Ama sıkıntı dolu bir deneyimi yaşamakta olan o insanlara dönün ve tamamiyle değişik bir tutum göreceksiniz. Daha önce çok az önem verdikleri bir şey şimdi önem verdikleri tek şeydir. Bir zamanlar çok büyük önemi olan şeyin ise şimdi artık hiçbir çekiciliği yoktur. O kişinin ilgisi birden bire Tanrı’ya yönelmiştir.
Oğlum Andy, geçenlerde yıllardır uyuşturucu bağımlılığını yenmeye çalışan bir arkadaşına bir yıl kokain kullanmadığı için bir plaket vermek üzere Cocaine Anonymous’a (CA) (kokain bağımlılarını bu alışkanlıktan vazgeçirmeye yardım etmek için özel bir dernek) davet edilmişti. Daha sonra söylediği bir söz ilgimi çekti. Dedi ki, “CA’da hiç ateist kimse yok.” Alcoholic Anonymous (AA) (Alkol bağımlılarını bu alışkanlıktan vazgeçirmeye yardım etmek için özel bir dernek), Narcotics Anonymous (NA) (Uyuşturucu bağımlılarını bu alışkanlıktan vazgeçirmeye yardım etmek için özel bir dernek), ve CA’nın temel ilkelerinden biri bu maddelere bağımlıların bu alışkanlıklardan kurtulmak için kendilerinden daha büyük bir gücün yardımına ihtiyaçları olduğudur. Gruplar, bu daha yüksek gücün ne ya da kim olduğunu keşfetmeyi ya da tanımlamayı tamamen üyelerine bırakıyorlar. Birçoğu bağımlı oldukları gerçeğiyle yüz yüze gelmeden önce Tanrı için fazla vakitleri olmadığını itiraf ettiler. Ancak Tanrı’ya ya da “daha büyük güce” zaman ayırmaya başladıktan sonra O, günlük yaşamlarında önemli bir rol oynamaya başlamış. Bu insanların hepsi yardıma ihtiyaçları olduğunun farkındaydı. Zorluk ve sıkıntıların gücü işte böyledir. En güçlü ve en inatçılarımızı bile dizlerimizin üzerinde duaya çöktürürler. Değeri az olan şeylere yapışmış ellerimizi oradan çözüp bizi kurtarabileceğini bildiğimiz Kişi’ye sımsıkı yapışmamızı sağlarlar.

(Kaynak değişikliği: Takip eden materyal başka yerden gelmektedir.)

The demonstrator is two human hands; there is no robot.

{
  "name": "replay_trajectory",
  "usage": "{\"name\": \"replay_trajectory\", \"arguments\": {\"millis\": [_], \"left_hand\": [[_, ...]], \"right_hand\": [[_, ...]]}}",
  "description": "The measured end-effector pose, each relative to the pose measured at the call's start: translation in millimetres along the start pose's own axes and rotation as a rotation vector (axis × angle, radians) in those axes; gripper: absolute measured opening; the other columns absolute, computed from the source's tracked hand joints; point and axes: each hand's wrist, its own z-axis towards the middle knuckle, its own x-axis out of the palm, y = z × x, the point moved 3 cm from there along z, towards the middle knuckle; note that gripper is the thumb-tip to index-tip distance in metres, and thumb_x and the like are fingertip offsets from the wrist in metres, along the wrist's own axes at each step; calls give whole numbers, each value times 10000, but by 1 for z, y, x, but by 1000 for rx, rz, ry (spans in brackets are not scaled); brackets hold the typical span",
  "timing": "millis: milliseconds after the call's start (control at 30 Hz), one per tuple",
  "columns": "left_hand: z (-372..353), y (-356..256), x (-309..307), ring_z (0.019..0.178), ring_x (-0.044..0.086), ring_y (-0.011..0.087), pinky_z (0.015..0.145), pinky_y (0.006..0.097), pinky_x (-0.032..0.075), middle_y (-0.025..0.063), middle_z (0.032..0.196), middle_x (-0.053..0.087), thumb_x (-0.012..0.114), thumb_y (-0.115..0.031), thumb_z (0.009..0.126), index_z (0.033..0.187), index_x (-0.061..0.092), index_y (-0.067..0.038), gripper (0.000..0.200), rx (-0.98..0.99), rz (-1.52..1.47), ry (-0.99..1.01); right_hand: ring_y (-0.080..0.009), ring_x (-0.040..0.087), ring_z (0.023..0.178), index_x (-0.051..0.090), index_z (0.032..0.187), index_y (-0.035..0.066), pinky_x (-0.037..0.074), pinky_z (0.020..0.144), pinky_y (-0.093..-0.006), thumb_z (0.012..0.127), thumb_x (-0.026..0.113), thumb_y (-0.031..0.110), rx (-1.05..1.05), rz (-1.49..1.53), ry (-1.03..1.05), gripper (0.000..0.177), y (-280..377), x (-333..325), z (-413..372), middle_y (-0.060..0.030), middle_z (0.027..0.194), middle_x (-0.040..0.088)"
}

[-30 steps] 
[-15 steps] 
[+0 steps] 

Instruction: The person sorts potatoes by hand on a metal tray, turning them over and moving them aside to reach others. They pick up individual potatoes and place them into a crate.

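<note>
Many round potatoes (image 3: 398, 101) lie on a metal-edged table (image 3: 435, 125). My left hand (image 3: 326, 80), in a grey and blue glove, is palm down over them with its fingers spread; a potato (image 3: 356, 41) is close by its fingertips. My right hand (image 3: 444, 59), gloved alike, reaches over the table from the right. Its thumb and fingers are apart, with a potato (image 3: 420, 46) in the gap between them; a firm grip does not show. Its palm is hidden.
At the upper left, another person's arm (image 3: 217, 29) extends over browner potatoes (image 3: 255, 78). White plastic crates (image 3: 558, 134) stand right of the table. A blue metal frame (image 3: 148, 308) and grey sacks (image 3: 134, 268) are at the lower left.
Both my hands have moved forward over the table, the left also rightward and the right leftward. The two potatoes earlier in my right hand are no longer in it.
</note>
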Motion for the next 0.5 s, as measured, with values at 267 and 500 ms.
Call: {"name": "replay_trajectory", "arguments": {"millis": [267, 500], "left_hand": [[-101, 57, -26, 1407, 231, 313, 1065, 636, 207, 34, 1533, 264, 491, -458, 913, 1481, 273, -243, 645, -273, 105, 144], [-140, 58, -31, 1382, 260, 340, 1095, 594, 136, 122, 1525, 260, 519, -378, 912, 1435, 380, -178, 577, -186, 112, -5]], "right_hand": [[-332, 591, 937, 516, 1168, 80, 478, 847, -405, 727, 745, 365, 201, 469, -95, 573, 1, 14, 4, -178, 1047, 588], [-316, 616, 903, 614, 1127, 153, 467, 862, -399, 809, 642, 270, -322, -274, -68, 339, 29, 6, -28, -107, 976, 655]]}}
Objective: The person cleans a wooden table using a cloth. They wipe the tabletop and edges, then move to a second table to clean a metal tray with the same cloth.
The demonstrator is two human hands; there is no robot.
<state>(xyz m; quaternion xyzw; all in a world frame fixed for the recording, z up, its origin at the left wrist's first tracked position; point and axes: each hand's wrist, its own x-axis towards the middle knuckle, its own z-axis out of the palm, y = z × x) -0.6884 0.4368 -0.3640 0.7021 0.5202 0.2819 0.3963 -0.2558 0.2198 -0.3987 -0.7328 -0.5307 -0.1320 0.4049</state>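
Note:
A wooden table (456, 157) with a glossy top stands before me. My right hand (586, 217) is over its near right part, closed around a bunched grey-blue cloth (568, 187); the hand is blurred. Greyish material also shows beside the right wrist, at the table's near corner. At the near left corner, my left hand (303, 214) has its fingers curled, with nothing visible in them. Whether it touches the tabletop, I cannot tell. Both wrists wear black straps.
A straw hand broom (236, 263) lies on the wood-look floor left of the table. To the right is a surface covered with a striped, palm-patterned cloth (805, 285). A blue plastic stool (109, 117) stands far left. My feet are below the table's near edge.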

Işık Tarafından Kör Edilmiş
Bu ilkenin en iyi örneklerinden biri de havari Pavlus’un başına gelenlerdir. İnanlılar topluluğunu yok etmenin yapılacak en doğru şey olduğuna inanıyordu ve buna başarmaya da kendini tamamen adamıştı. İsa Mesih gerçeğinin bildirildiğini birkaç kez duymuştu. Şüphesiz Mesih’in izleyicilerinin yaptıkları mucizeleri de görmüştü. Ama bunlar onun dikkatini çekmemişlerdi. İstefan’ın taşlanarak öldürülmesine tanıklık etmişti. İstefan kendisini taşlayanlar için dua ettiğinde orada durup kendisini seyretmişti. İstefan’ın yüzündeki meleksel haleyi fark edenlerden biri olduğu çok olasıdır, (Bkz. İncil:Elçilerin İşleri6:15). Ama bu bile Pavlus’un dikkatini çekmeye yeterli değildi.